On 10/6/21 10:53 AM, Jens Maurer wrote:
On 06/10/2021 16.42, Corentin Jabot wrote:

On Wed, Oct 6, 2021 at 4:02 PM Jens Maurer <Jens.Maurer@gmx.net <mailto:Jens.Maurer@gmx.net>> wrote:


      
    I'm trying to understand how the IANA table, the specific values in that table,
    the encodings those values represent, the use of "encoding form" vs. "encoding
    scheme", and the use of integers (not octets) to initialize wchar_t's all fit
    together.  So far, there is friction that we need to resolve, in my view.


There is wording that Hubert asks for that says that how these things relate is implementation defined.
And I think that's not helpful for portable code.

A non-hostile implementation would return a registered encoding that has a code unit size of CHAR_BITS for narrow function, and a registered encoding that has a code unit size of sizeof(wchar_t) for wide functions (if it exists). The byte order of wide string literal is platform specific and P1885 has no bearing on that. P1885 also does not affect how wchar_t represents values.
IANA does not specify a byte order in the general case (merely that there is one), so we are not running afoul of anything.
And "encoding form" vs. "encoding scheme" is Unicode specific.
The question of "encoding form" vs. "encoding scheme" arises for any
wchar_t encoding in the context of the IANA table, but there appear
to be very few encodings specified as integers as opposed to
sequences of bytes.

I'm curious how wchar_t is treated in a non-Unicode situation.
Even something like Big5  https://en.wikipedia.org/wiki/Big5
appears to be byte-based, not integer-based:

First byte ("lead byte") 	0x81 to 0xfe (or 0xa1 to 0xf9 for non-user-defined characters)
Second byte 	0x40 to 0x7e, 0xa1 to 0xfe

So, it seems to be a multibyte encoding, not a wide one.

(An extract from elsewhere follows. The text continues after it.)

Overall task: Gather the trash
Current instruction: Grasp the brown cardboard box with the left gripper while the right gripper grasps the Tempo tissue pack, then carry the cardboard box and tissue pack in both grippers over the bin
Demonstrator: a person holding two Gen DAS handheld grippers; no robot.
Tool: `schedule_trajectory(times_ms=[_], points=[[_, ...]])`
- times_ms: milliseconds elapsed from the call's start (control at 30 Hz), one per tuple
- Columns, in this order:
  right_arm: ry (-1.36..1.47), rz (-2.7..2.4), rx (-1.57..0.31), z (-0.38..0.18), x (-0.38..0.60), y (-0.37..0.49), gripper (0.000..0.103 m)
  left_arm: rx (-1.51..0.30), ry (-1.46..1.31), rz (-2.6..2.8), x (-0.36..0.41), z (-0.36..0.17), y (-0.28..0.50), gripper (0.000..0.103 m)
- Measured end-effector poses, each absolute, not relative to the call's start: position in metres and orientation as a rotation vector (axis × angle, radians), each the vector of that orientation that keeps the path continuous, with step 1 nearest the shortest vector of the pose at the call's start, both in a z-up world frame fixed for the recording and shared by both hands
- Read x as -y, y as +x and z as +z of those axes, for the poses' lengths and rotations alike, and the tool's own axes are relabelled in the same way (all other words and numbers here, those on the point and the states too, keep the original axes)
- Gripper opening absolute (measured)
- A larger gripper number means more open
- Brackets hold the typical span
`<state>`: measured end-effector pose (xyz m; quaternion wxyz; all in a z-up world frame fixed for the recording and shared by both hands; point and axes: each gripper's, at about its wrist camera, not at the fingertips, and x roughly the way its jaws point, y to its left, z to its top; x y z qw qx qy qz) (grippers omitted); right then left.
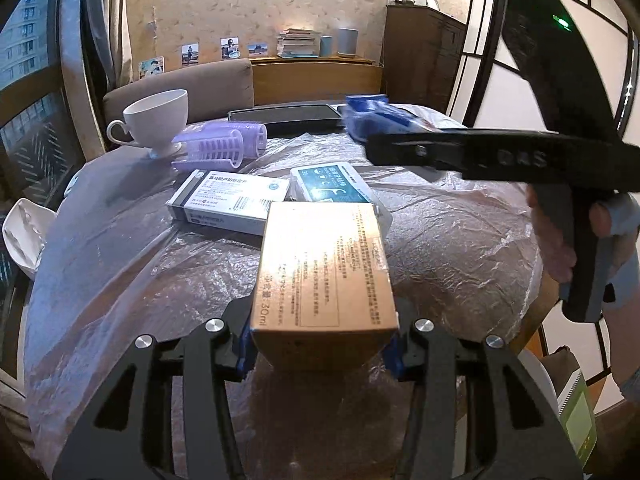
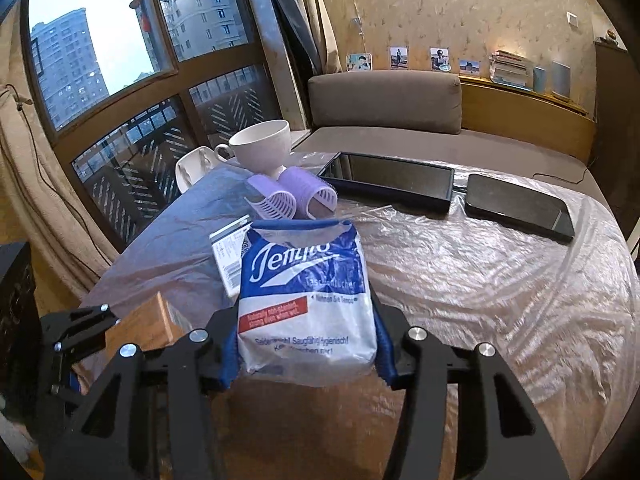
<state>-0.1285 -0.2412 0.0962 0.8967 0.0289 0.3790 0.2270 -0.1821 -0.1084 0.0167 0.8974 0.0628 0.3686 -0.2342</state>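
A white teacup (image 2: 262, 145) stands at the far edge of a plastic-covered table (image 2: 500, 280), ahead and left of the right gripper, with purple hair rollers (image 2: 294, 200) just before it. Two dark tablets (image 2: 390, 182) lie ahead to the right, a brown sofa (image 2: 384, 98) and window (image 2: 120, 40) beyond.

The left tongs (image 1: 324, 344) squeeze a brown box (image 1: 324, 272) from both sides. Behind it on the plastic-covered desk (image 1: 460, 248) lie a white box (image 1: 228, 202) and a blue-green pack (image 1: 332, 185). Farther back stand a white cup (image 1: 158, 120) and purple rollers (image 1: 224, 145). The right tongs (image 1: 374, 145) hold a blue packet (image 1: 376, 118) up high.
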Motion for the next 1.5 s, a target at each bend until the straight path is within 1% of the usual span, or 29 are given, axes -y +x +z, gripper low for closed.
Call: schedule_trajectory(times_ms=[533,933,1500], points=[[0.033,0.498,-0.737,0.104,0.258,-0.206,0.051,-0.749,0.130,-0.481,0.104,0.022,-0.197,0.049],[0.049,0.518,-0.772,0.089,0.263,-0.238,0.051,-0.758,0.123,-0.490,0.101,0.022,-0.220,0.049],[0.005,0.563,-0.781,0.084,0.254,-0.280,0.051,-0.765,0.133,-0.499,0.098,0.019,-0.248,0.049]])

How do you distinguish a multibyte encoding from a wide one? Is it solely based on the current language in the standard ([basic.fundamental]p8) that requires that "The values of type wchar_­t can represent distinct codes for all members of the largest extended character set specified among the supported locales ([locale])."

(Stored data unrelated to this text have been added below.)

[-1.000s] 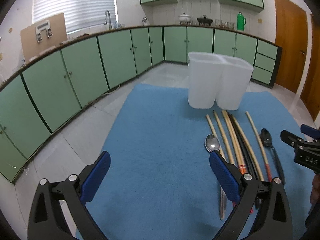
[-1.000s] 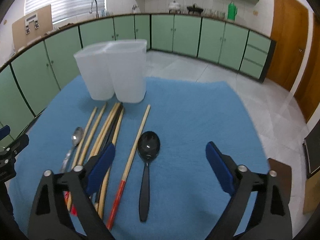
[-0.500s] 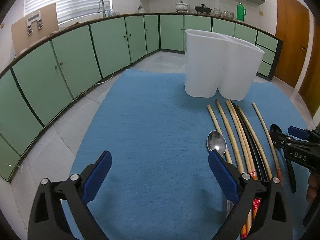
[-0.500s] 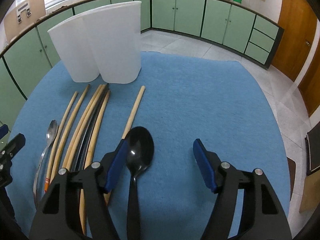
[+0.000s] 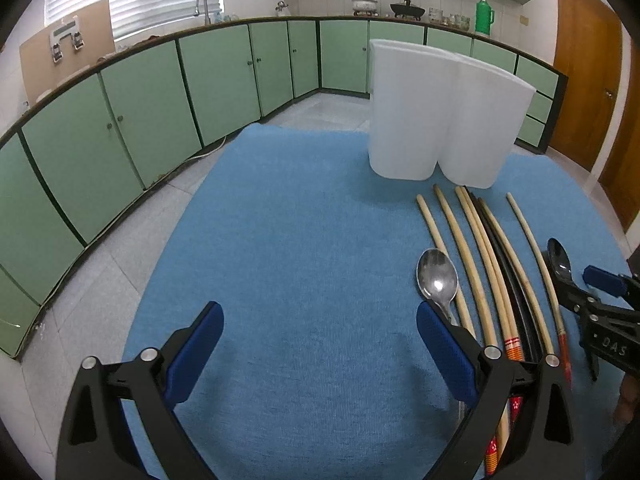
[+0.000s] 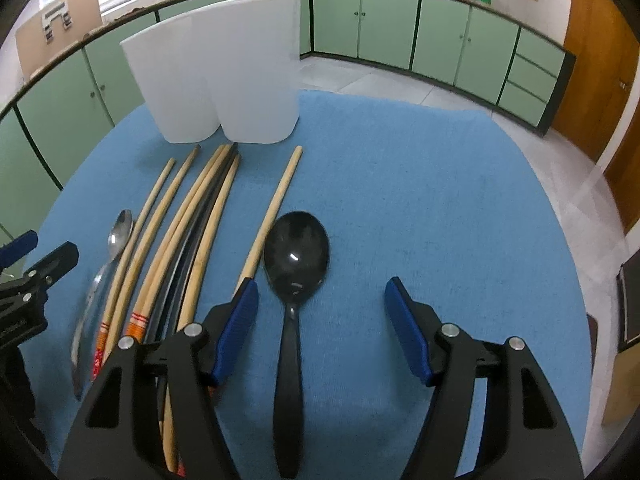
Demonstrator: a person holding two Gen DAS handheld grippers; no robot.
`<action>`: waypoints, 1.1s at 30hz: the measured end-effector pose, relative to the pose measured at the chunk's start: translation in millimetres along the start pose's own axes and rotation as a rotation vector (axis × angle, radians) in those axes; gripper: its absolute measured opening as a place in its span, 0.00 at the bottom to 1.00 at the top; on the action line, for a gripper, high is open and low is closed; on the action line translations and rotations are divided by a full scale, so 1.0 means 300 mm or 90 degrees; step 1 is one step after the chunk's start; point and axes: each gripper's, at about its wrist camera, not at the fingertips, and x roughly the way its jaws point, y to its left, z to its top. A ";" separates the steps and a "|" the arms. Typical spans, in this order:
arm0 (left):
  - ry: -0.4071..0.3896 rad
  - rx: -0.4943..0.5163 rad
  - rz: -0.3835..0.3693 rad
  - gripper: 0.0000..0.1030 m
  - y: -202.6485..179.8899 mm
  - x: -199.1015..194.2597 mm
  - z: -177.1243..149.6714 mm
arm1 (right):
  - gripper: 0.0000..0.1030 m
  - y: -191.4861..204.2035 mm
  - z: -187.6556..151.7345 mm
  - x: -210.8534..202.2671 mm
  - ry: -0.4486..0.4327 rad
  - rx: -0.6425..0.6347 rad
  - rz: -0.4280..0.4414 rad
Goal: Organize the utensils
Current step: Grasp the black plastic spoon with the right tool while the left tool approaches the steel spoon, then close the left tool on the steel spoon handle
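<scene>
Blue mat (image 6: 420,184): black spoon (image 6: 294,280) between right jaws.

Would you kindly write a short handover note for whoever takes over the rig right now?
Left gripper: open, holding nothing, low over the blue mat, its right finger next to the metal spoon.
Right gripper: open, straddling the handle of the black spoon, not closed yet.
Chopsticks lie in a row between the two spoons, tips toward the white two-compartment holder.
Done: no utensil seen sticking out of the holder.
Left: grip the black spoon, put it in the holder, then the rest.
</scene>
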 end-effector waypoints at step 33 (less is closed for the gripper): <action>0.058 0.040 -0.017 0.94 -0.036 0.089 0.025 | 0.34 -0.047 0.024 0.024 -0.022 0.025 0.007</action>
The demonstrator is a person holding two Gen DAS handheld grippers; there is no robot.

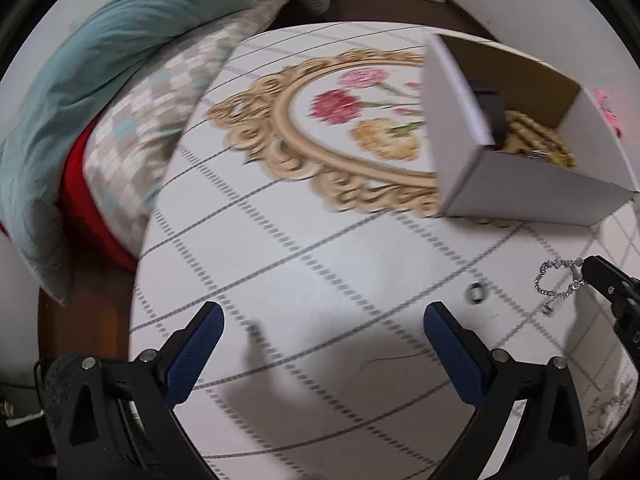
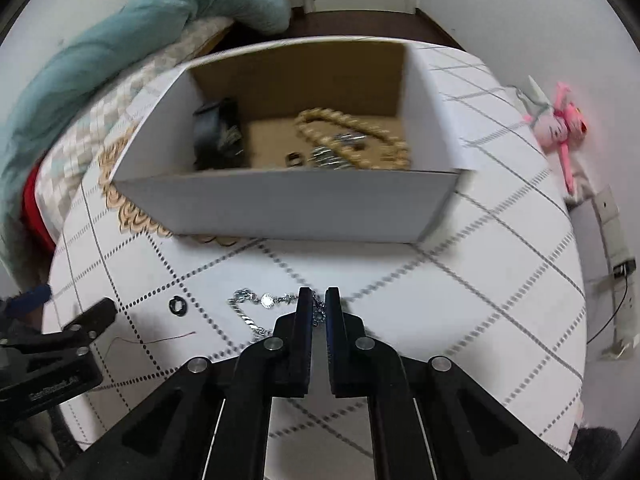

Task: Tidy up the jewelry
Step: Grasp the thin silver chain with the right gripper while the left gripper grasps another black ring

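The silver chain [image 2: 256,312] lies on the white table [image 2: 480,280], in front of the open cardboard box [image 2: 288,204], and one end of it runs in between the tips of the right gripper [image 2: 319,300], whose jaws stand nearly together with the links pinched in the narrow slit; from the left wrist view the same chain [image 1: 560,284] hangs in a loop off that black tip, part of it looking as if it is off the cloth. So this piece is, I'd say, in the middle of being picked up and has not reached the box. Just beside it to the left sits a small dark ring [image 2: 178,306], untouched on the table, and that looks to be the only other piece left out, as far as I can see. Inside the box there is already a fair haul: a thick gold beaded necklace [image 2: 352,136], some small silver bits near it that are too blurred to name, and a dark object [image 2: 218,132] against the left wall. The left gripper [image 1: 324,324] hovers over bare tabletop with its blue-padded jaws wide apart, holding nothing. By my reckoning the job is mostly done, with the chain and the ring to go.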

If we lift that restriction, then I don't see reason that a multibyte encoding would not qualify as a wide encoding; particularly in the case where sizeof(wchar_t) == 1.

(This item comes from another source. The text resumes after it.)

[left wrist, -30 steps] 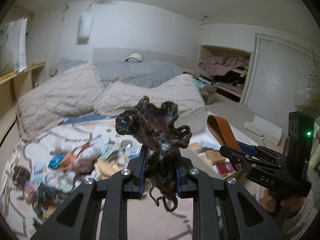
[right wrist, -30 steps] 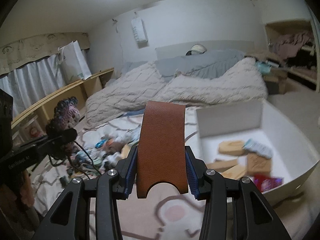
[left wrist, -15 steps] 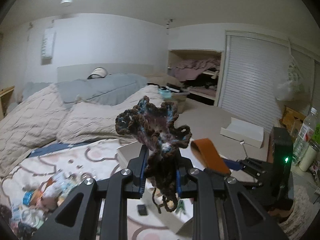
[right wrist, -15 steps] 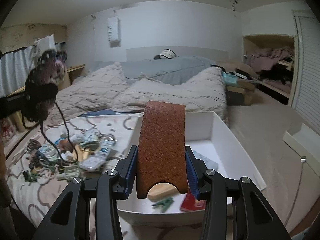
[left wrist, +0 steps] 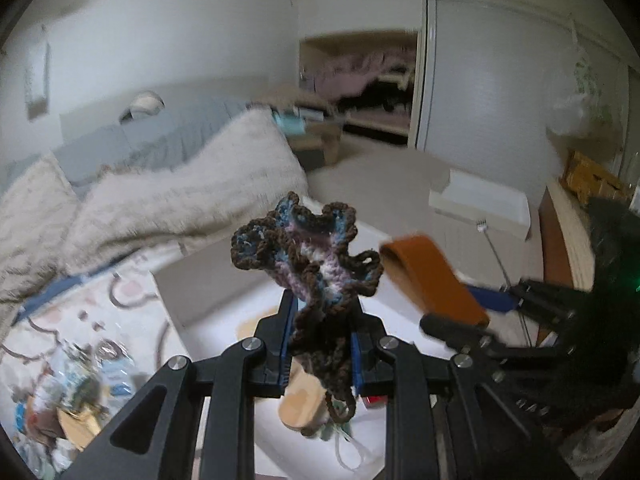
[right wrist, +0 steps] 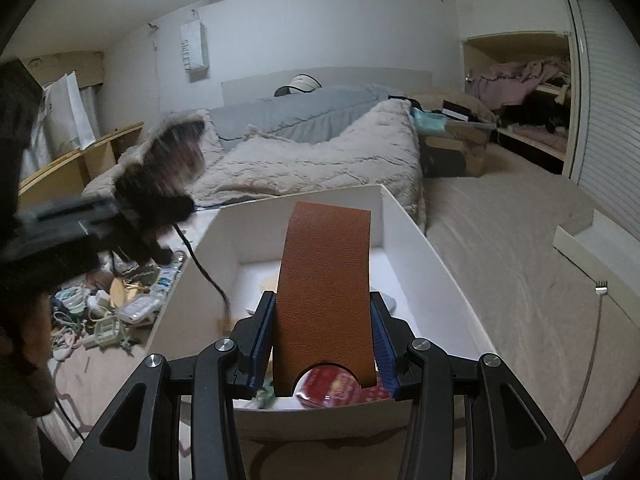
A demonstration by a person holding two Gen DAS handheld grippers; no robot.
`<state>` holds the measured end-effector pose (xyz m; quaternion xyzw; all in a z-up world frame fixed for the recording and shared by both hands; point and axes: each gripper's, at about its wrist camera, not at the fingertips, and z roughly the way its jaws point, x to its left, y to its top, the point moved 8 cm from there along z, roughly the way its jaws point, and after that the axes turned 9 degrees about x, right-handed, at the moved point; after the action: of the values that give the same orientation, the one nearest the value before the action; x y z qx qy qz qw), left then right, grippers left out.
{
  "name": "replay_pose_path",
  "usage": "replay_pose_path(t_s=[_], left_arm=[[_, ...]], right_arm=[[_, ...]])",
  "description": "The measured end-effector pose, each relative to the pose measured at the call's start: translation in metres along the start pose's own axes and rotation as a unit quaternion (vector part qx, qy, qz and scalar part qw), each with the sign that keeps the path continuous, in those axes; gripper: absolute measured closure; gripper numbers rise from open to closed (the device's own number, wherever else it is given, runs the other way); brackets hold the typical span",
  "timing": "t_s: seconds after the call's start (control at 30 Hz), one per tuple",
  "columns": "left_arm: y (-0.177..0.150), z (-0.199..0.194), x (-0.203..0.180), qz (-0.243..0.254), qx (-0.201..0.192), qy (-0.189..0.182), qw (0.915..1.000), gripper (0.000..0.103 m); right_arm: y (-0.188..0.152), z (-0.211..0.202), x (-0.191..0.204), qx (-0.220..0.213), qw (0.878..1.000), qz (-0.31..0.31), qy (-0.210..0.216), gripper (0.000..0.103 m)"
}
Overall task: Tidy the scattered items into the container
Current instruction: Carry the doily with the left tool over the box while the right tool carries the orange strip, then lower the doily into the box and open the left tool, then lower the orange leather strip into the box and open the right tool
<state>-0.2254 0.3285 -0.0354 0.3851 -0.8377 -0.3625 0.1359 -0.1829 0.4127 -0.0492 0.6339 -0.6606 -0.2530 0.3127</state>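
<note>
While both grippers hang over the white box (right wrist: 408, 220), each is clamped on one item.

Left gripper (left wrist: 320, 340): jaws nearly together, pinching a crocheted piece (left wrist: 308, 256) in brown, blue and pale pink yarn. The ruffled part stands up above the fingertips; a brown yarn tail dangles below them. From the right wrist view the same piece (right wrist: 160, 184) is blurred, hanging above the box's left wall, its dark strand trailing down inside the box.

Right gripper (right wrist: 324, 340): jaws closed on a tan leather strap (right wrist: 324, 288), gripped by its two edges. The strap stands up past the fingertips, bent forward at the top, with a rounded notch at its lower end. In the left wrist view the strap (left wrist: 432, 276) sits to the right of the crocheted piece, over the box.

Box: open-topped, white, set on the patterned bed cover (right wrist: 76, 376). Contents showing: a red packet (right wrist: 336, 390) at the near wall, a round wooden piece (left wrist: 300, 404), a small green item, partly hidden.

Loose clutter (right wrist: 104, 308): a heap of small items on the cover, just left of the box; details too small to tell.

Beyond: rumpled beige blanket (right wrist: 320, 160), grey pillow (right wrist: 304, 108).
</note>
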Motion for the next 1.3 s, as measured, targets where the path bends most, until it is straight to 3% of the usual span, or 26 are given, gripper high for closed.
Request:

The C++ specification and implementations produce and have expectations about strings.
If the strings produced or the expectations match the description of a given existing known encoding, then this encoding is suitable to label the strings and expectations of the C++ program, otherwise it isn't.
I'm really struggling to see where the contention is here.
The contention is that [lex.string] initializes wchar_t's with
(potentially large) integer values (which I understand to be
"encoding forms" in Unicode parlance), but the RFC accompanying
the IANA table says the encodings described there are octet-based
encodings, which I understand to be "encoding schemes" in
Unicode parlance.

This matches my understanding as well, but nothing prevents the (potentially large) integer values vs octet distinction from applying to char as well when CHAR_BIT is suitably large.

Tom.